[Data under study Boundary: Start]

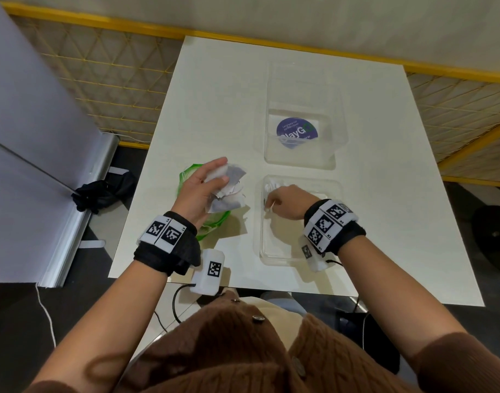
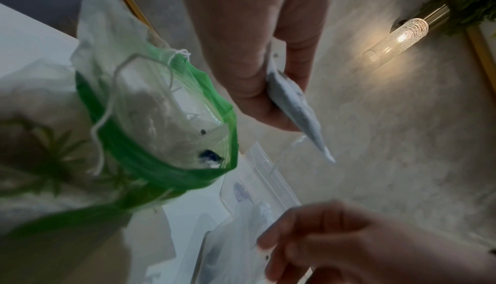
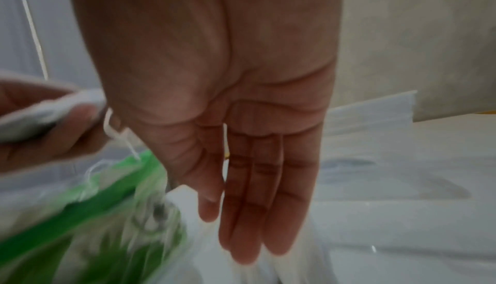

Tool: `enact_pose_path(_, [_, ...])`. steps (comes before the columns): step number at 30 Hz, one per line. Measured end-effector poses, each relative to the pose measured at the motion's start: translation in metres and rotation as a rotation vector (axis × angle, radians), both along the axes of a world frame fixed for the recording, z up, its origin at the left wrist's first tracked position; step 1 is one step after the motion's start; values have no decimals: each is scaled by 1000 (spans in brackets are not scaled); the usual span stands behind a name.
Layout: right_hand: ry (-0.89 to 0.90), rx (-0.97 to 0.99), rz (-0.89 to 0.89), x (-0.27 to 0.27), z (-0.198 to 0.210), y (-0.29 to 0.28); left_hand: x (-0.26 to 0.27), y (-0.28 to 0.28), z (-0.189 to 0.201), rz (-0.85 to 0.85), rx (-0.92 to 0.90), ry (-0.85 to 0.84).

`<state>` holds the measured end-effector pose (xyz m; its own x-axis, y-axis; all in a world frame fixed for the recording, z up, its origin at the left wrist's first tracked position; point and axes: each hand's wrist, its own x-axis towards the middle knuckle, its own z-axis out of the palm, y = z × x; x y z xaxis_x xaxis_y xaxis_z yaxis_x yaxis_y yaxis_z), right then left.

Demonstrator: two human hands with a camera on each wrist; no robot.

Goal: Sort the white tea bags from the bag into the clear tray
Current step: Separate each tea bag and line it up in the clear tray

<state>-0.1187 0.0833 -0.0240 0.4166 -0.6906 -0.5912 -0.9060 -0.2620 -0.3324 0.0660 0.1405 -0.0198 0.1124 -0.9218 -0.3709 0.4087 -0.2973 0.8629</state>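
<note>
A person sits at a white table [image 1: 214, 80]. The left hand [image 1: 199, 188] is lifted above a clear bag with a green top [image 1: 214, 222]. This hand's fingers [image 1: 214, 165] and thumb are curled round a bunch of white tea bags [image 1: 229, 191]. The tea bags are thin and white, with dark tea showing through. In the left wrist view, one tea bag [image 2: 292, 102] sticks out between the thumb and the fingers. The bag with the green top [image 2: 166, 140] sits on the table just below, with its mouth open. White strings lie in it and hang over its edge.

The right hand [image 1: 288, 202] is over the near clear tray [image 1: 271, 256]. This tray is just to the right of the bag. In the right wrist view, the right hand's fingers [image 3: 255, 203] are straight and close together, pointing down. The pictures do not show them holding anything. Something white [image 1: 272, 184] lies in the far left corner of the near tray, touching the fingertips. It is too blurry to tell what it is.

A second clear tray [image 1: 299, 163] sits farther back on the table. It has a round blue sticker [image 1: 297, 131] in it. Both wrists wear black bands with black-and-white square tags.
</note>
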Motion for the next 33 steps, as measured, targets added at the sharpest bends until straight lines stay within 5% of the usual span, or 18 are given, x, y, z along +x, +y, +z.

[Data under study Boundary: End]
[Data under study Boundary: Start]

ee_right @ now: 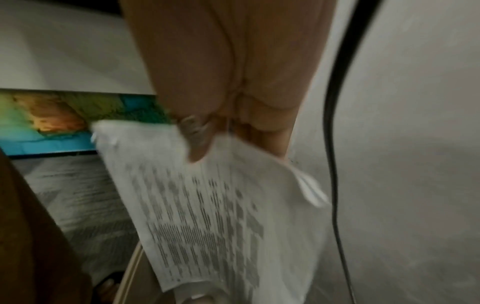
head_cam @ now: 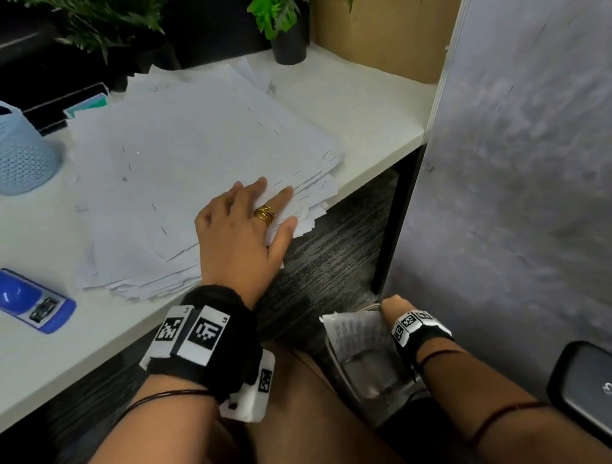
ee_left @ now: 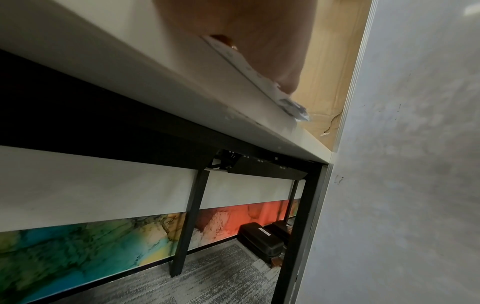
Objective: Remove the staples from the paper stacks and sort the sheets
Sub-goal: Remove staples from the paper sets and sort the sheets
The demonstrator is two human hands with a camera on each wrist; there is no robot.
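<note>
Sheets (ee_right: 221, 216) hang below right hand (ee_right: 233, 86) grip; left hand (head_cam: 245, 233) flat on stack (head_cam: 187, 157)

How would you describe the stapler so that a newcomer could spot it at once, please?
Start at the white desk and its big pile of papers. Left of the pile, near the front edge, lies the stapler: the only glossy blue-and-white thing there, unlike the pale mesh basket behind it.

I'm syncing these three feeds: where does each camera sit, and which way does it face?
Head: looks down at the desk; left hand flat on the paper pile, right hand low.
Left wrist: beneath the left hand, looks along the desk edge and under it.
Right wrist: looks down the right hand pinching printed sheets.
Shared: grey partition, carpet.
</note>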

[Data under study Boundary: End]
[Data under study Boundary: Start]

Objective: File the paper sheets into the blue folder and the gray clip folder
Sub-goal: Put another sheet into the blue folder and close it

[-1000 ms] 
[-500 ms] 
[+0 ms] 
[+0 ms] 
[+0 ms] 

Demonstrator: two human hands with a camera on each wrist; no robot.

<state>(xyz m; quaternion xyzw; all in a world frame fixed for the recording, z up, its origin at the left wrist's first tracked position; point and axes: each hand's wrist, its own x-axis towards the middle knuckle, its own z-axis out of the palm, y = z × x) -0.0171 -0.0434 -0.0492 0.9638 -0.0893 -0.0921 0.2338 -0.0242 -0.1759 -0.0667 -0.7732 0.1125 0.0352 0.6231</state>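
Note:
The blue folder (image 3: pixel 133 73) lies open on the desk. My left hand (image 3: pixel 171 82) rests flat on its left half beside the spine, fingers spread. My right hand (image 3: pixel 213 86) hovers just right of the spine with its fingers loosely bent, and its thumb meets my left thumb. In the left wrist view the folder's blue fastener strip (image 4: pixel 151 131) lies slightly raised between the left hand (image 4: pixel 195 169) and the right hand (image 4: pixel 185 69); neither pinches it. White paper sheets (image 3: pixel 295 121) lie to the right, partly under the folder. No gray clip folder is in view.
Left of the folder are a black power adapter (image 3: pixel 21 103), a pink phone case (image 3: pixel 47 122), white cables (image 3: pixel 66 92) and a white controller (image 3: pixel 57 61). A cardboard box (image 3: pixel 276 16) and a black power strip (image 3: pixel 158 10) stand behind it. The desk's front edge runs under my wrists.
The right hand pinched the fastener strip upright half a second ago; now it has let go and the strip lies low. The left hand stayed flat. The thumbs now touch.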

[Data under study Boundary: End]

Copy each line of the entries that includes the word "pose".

Written answer:
Tool: `enact_pose_path(_, [_, ...])`. steps (comes before the columns): step number at 30 Hz, one per line. Measured end-effector poses, each relative to the pose measured at the motion's start: translation in metres and rotation as a rotation vector (axis × angle, radians), both along the axes of a world frame fixed for the recording, z up, its origin at the left wrist's first tracked position; step 1 is one step after the motion's start; values have no decimals: each is scaled by 1000 (spans in brackets are not scaled); the usual span stands behind a name.
`<state>` holds the measured end-effector pose (xyz m; its own x-axis, y-axis; all in a world frame fixed for the recording, z up, its origin at the left wrist's first tracked position; point and axes: each hand's wrist, its own x-axis towards the middle knuckle, its own z-axis out of the palm, y = z × x; x y z xaxis_x xaxis_y xaxis_z yaxis_x yaxis_y yaxis_z), right then left.

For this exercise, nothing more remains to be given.